***** Recorded data
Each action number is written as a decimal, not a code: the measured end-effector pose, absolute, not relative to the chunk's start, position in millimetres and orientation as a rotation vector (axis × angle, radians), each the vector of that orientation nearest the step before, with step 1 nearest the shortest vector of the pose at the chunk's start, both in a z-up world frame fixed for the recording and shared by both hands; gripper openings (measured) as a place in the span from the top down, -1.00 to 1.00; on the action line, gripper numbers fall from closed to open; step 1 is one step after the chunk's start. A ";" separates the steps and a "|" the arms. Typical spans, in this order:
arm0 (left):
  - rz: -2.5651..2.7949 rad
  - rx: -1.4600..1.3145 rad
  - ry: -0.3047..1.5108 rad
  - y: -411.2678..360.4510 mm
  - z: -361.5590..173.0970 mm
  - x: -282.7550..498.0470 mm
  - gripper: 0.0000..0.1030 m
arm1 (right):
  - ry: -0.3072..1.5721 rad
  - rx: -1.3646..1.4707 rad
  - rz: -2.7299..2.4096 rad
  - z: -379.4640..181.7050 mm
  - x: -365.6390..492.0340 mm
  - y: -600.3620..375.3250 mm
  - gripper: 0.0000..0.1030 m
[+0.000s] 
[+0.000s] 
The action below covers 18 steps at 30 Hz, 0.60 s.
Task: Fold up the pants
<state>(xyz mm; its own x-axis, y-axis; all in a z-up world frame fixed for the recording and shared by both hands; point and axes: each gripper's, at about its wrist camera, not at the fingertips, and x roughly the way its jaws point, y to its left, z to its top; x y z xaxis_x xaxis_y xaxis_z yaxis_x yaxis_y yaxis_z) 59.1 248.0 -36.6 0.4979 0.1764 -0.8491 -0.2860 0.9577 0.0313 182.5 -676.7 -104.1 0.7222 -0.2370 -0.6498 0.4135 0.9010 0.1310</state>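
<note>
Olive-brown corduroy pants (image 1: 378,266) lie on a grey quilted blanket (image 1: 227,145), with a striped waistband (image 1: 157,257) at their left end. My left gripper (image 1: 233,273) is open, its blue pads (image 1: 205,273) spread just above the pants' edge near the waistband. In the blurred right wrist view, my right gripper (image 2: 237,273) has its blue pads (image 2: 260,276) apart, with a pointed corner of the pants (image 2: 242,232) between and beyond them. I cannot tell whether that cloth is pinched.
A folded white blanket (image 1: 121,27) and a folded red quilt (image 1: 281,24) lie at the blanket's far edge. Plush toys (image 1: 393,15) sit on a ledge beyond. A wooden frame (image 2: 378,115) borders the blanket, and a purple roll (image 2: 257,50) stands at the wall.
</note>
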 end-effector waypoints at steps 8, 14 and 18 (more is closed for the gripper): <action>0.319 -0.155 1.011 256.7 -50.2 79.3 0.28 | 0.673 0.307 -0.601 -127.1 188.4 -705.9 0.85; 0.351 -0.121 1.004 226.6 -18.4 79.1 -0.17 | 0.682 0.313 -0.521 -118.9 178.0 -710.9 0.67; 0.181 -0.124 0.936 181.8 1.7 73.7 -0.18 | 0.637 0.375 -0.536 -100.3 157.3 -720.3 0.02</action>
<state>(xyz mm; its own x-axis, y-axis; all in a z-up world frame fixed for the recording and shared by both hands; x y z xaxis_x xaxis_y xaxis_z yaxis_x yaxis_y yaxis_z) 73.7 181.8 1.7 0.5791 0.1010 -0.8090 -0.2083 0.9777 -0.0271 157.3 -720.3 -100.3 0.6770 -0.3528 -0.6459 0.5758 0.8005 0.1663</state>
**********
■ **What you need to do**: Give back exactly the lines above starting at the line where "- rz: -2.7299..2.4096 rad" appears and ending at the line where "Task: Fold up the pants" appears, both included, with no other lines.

■ **Exercise output**:
  - rz: -2.7299..2.4096 rad
  - z: -379.4640..181.7050 mm
  - x: -365.6390..492.0340 mm
  - y: -600.3620..375.3250 mm
  - gripper: 0.0000..0.1030 m
[+0.000s] 
[+0.000s] 
The action below covers 18 steps at 30 Hz, 0.60 s.
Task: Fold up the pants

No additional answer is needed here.